English-speaking writers have not always favored that form. Flowery Victorian English was, in its perverse complexity, antidemocratic. Clark points out that "traditional English prose favored a different style with long introductory passages, the main clause discovered somewhere in the middle, or even near the period."

Such language smells elitist. It excludes a large portion of the population because it is so difficult to generate. It has the ornate outline of a potentate's palace, rather than the clean lines of democratic meeting places. It is meant to exclude, rather than inform.

As Orwell pointed out in "Politics and the English Language", it is still with us in political speech designed to hide the simple truth. Clark quoted Orwells observation that, "The great enemy of clear language is insincerity. When there is a gap between one's real and one's declared aims, one turns, as it were instinctively, to long words and exhausted idioms, like a cuttlefish squirting out ink."

Such speech still flourishes. During the Gulf War, military PIOs described bombing runs as "visiting the enemy" and civilian casualties as "collateral damage." Such phrases dripped with squid ink.

Surprisingly, the old sentence forms that Clark consigned to earlier centuries also survive in some rarefied reaches of American journalism. The long introductory phrase, for example, is a hallmark of foreign and national reporters at the large national papers and major wire services.
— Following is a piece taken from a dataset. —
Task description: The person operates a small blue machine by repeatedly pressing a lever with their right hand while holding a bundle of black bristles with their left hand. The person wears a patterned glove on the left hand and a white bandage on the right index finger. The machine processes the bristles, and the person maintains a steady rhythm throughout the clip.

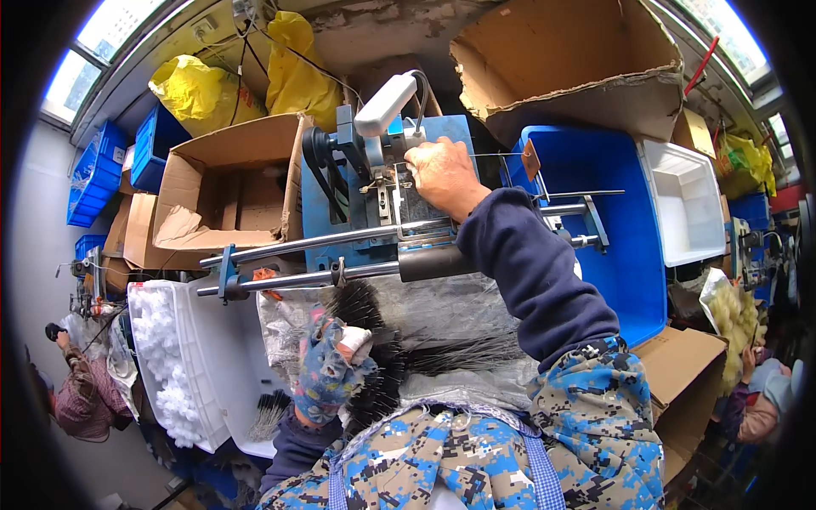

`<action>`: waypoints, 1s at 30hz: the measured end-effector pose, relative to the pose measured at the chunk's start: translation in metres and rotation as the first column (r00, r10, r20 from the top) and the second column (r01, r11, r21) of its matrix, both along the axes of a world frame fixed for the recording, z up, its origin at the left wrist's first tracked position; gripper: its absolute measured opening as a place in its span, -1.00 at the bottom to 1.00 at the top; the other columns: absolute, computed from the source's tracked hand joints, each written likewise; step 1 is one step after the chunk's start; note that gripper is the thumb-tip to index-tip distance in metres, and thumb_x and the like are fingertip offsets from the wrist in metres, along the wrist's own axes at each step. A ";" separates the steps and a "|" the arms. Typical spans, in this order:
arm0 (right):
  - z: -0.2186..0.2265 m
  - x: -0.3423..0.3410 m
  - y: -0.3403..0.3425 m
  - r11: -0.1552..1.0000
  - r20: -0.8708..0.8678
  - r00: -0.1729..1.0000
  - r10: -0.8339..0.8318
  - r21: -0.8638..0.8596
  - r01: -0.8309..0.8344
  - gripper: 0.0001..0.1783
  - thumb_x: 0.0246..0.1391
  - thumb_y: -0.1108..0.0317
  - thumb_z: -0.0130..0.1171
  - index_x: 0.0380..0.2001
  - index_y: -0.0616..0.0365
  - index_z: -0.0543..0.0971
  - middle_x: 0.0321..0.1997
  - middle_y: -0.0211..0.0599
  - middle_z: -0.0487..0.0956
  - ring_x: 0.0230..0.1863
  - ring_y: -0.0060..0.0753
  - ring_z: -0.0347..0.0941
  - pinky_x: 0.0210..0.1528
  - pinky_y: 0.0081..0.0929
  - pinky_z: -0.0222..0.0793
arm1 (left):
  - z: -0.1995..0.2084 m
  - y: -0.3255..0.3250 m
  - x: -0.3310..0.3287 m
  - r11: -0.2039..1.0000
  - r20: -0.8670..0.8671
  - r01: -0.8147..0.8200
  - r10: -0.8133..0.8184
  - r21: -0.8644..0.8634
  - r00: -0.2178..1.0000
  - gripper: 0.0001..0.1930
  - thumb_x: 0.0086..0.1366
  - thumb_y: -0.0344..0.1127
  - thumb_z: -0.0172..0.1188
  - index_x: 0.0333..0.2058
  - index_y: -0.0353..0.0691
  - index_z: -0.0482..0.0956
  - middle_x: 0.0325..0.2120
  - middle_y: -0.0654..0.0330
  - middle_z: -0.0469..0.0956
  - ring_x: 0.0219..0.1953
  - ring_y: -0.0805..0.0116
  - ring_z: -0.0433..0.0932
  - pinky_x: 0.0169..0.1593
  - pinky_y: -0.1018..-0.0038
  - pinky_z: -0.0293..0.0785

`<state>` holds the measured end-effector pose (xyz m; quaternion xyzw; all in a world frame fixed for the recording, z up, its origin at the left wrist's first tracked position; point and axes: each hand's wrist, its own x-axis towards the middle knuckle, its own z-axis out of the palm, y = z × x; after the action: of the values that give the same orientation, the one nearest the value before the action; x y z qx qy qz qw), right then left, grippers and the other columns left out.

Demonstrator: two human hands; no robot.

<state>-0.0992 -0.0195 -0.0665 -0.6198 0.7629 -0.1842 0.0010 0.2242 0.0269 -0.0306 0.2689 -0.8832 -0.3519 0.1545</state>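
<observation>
My right hand (446,176) is bare and reaches forward onto a blue bench machine (319,229). Its fingers are bent together at the small metal plate beside the machine's clamp (382,200); what lies between them is hidden. Closer to my body, my left hand (333,367) wears a blue patterned glove with white wrapping on a finger. Its fingers are curled next to black-bristled brushes (380,378), and I cannot make out what they grip. Thin dark wire stems (463,355) spread over the grey sheet (455,310) on my lap side.
Two steel rails (314,278) cross in front of the machine. At left stand a cardboard box (174,208) and a white bin (204,374) beside white tufts (161,357). A large blue bin (629,280) stands at right. People (89,378) sit at both sides.
</observation>
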 end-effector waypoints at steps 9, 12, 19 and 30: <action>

Such constructions bury the basic statement deep in the sentence: "In a bid designed to defuse criticism from members of his own party and to take the high ground in the debate over welfare reform, President Clinton today announced ...."

That example takes 24 words, five prepositional phrases and a few other grammatical odds and ends to reach the basic statement - "President Clinton announced."

Rather than a straight tree trunk of meaning that leads to subordinate branches, it begins with a thicket that obscures core meaning.

Such underbrush flourishes on the pages of otherwise excellent papers. Scan the national and international stories on page one of The New York Times and Washington Post. Notice how many bury the basic statement behind ponderous introductory phrases.

The readers who follow foreign and national news in the elite newspapers can no doubt decipher such monstrosities. But that doesn't mean backing into a lead is the best way to communicate a strong core idea - even for an educated audience. And it certainly doesn't mean that wholesale abandonment of the right branching sentence is appropriate to smaller newspapers. Writers and editors who ape the twisted syntax of the elite press confuse pretense with communication.

Roy Peter Clark has it right. We serve democracy, our audience and our selves with the right branching sentence. Get the basic idea first, and all else will follow

Hart is managing editor at the Oregonian, Portland, Ore.